A 2009 study of the effects of short-term supplementation with the active compounds in green tea (EGCG; Polyphenon E) on serum biomarkers in men with prostate cancer showed a significant reduction in serum levels of PSA, hepatocyte growth factor, and vascular endothelial growth factor, as well as no elevation in liver enzymes.4

According to the authors, it has become evident over time that standardized green tea polyphenols should be used, as opposed to green tea infusions, for interventional purposes to ensure the content of polyphenols being investigated. Evidence collected thus far on the effects of green tea polyphenols on prostate cancer prevention and treatment “suggests that green tea may be a promising agent for [prostate cancer] chemoprevention, and further clinical trials of participants at risk of [prostate cancer] or early stage [prostate cancer] are warranted.”

—Brenda Milot, ELS

References

  1. Jatoi A, Ellison N, Burch PA, et al. A phase II trial of green tea in the treatment of patients with androgen independent metastatic prostate carcinoma. Cancer. 2003;97:1442-1446.

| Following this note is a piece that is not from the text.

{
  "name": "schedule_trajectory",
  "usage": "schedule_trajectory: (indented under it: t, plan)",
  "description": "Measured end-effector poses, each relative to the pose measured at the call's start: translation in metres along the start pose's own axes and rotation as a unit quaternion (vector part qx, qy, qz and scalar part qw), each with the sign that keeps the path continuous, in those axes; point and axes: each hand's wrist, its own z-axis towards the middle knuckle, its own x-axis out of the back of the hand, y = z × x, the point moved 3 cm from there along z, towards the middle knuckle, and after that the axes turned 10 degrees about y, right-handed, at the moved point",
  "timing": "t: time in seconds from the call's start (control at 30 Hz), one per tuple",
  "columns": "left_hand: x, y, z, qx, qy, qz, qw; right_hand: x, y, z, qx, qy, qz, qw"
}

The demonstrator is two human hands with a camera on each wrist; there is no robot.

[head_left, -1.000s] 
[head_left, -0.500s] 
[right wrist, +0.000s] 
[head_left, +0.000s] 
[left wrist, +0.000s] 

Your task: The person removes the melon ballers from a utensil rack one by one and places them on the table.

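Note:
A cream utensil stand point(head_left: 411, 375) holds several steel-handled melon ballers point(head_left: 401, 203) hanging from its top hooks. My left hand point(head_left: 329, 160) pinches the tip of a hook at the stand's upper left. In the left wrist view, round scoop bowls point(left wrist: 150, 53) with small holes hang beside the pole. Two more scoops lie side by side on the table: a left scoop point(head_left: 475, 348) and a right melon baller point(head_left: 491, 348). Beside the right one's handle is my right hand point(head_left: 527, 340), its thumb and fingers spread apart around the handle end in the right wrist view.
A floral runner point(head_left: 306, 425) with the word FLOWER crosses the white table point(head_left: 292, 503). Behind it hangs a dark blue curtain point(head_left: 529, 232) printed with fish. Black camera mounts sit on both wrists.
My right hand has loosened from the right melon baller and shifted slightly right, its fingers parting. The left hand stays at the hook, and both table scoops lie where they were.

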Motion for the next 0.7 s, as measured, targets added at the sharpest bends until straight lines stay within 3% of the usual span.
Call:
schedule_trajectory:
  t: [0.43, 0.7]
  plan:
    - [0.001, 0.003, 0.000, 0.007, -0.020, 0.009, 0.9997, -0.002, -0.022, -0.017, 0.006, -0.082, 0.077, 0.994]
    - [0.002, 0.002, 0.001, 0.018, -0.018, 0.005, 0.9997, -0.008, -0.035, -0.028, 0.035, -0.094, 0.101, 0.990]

  2. Choan E, Segal R, Jonker D, et al. A prospective clinical trial of green tea for hormone refractory prostate cancer: an evaluation of the complementary/alternative therapy approach. Urol Oncol. 2005;23:108-113.

  3. Bettuzzi S, Brausi M, Rizzi F, Castagnetti G, Peracchia G, Corti A. Chemoprevention of human prostate cancer by oral administration of green tea catechins in volunteers with high-grade prostate intraepithelial neoplasia: a preliminary report from a one-year proof-of-principle study. Cancer Res. 2006;66:1234-1240.

  4. McLarty J, Bigelow RL, Smith M, Elmajian D, Ankem M, Cardelli JA. Tea polyphenols decrease serum levels of prostate-specific antigen, hepatocyte growth factor, and vascular endothelial growth factor in prostate cancer patients and inhibit production of hepatocyte growth factor and vascular endothelial growth factor in vitro. Cancer Prev Res. 2009;2(7):673-682.